▸ TASK REQUIREMENTS:
Read the listing below. Then repeat it exactly.
***** SUPPLIED INFORMATION
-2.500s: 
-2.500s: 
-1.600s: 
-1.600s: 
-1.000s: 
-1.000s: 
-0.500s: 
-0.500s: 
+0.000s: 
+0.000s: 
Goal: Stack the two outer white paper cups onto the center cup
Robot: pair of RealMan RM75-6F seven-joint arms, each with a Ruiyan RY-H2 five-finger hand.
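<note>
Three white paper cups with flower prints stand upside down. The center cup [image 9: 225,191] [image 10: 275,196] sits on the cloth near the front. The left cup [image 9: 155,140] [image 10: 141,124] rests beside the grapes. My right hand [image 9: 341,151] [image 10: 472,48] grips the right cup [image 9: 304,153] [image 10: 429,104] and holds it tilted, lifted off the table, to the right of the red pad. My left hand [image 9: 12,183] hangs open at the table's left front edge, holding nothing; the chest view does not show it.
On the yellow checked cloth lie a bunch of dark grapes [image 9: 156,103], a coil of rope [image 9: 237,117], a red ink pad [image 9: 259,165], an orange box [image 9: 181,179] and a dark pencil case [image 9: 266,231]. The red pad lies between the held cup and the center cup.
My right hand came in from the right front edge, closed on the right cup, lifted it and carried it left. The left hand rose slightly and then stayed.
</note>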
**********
▸ ANSWER TO THIS TASK:
-2.500s: 
-2.500s: 
-1.600s: 
-1.600s: 
-1.000s: 
-1.000s: 
-0.500s: 
-0.500s: 
+0.000s: 
+0.000s: 
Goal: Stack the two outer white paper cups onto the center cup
Robot: pair of RealMan RM75-6F seven-joint arms, each with a Ruiyan RY-H2 five-finger hand.
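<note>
Three white paper cups with flower prints stand upside down. The center cup [image 9: 225,191] [image 10: 275,196] sits on the cloth near the front. The left cup [image 9: 155,140] [image 10: 141,124] rests beside the grapes. My right hand [image 9: 341,151] [image 10: 472,48] grips the right cup [image 9: 304,153] [image 10: 429,104] and holds it tilted, lifted off the table, to the right of the red pad. My left hand [image 9: 12,183] hangs open at the table's left front edge, holding nothing; the chest view does not show it.
On the yellow checked cloth lie a bunch of dark grapes [image 9: 156,103], a coil of rope [image 9: 237,117], a red ink pad [image 9: 259,165], an orange box [image 9: 181,179] and a dark pencil case [image 9: 266,231]. The red pad lies between the held cup and the center cup.
My right hand came in from the right front edge, closed on the right cup, lifted it and carried it left. The left hand rose slightly and then stayed.
</note>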

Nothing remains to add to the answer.